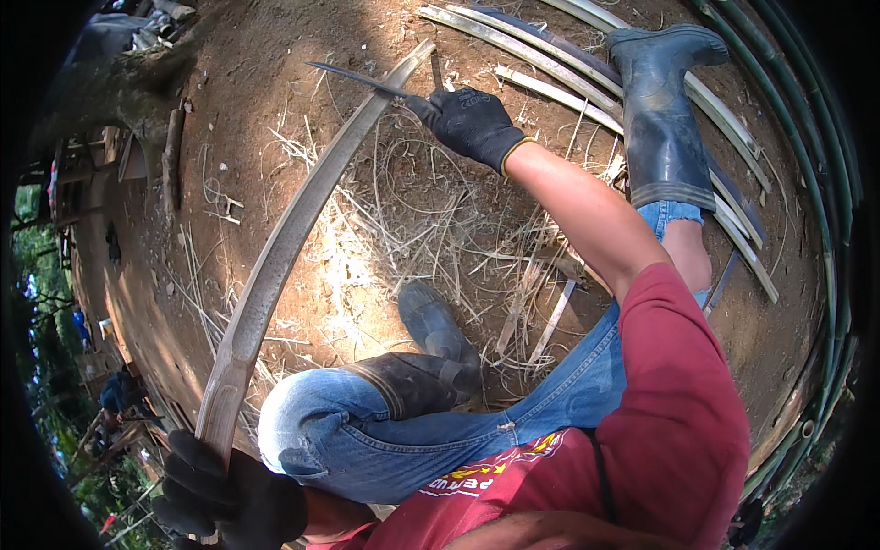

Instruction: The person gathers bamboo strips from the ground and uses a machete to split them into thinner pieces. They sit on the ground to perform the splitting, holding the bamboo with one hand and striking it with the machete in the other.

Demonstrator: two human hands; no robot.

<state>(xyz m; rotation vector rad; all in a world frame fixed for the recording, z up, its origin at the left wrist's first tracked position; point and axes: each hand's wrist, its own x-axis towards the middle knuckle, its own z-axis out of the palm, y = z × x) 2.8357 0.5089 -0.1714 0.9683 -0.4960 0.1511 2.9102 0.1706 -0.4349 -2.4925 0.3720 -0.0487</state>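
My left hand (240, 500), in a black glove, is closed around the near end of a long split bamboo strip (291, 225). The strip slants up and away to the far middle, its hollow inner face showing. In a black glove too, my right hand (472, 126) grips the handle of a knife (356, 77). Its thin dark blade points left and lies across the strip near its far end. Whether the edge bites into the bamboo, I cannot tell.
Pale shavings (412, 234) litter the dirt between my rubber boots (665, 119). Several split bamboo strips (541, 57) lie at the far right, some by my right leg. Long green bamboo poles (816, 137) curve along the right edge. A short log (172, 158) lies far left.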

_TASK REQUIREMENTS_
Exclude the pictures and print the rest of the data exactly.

_ANSWER SECTION_
Instruction: The person gathers bamboo strips from the ground and uses a machete to split them into thinner pieces. They sit on the ground to perform the splitting, holding the bamboo with one hand and striking it with the machete in the other.

Demonstrator: two human hands; no robot.

<state>(xyz m; rotation vector rad; all in a world frame fixed for the recording, z up, its origin at the left wrist's first tracked position; point and axes: each hand's wrist, its own x-axis towards the middle knuckle, its own z-axis out of the palm, y = z × x) 2.8357 0.5089 -0.1714 0.9683 -0.4960 0.1511 2.9102 0.1706 -0.4349 -2.4925 0.3720 -0.0487</state>
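My left hand (240, 500), in a black glove, is closed around the near end of a long split bamboo strip (291, 225). The strip slants up and away to the far middle, its hollow inner face showing. In a black glove too, my right hand (472, 126) grips the handle of a knife (356, 77). Its thin dark blade points left and lies across the strip near its far end. Whether the edge bites into the bamboo, I cannot tell.
Pale shavings (412, 234) litter the dirt between my rubber boots (665, 119). Several split bamboo strips (541, 57) lie at the far right, some by my right leg. Long green bamboo poles (816, 137) curve along the right edge. A short log (172, 158) lies far left.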

Whatever the exercise asked has now been answered.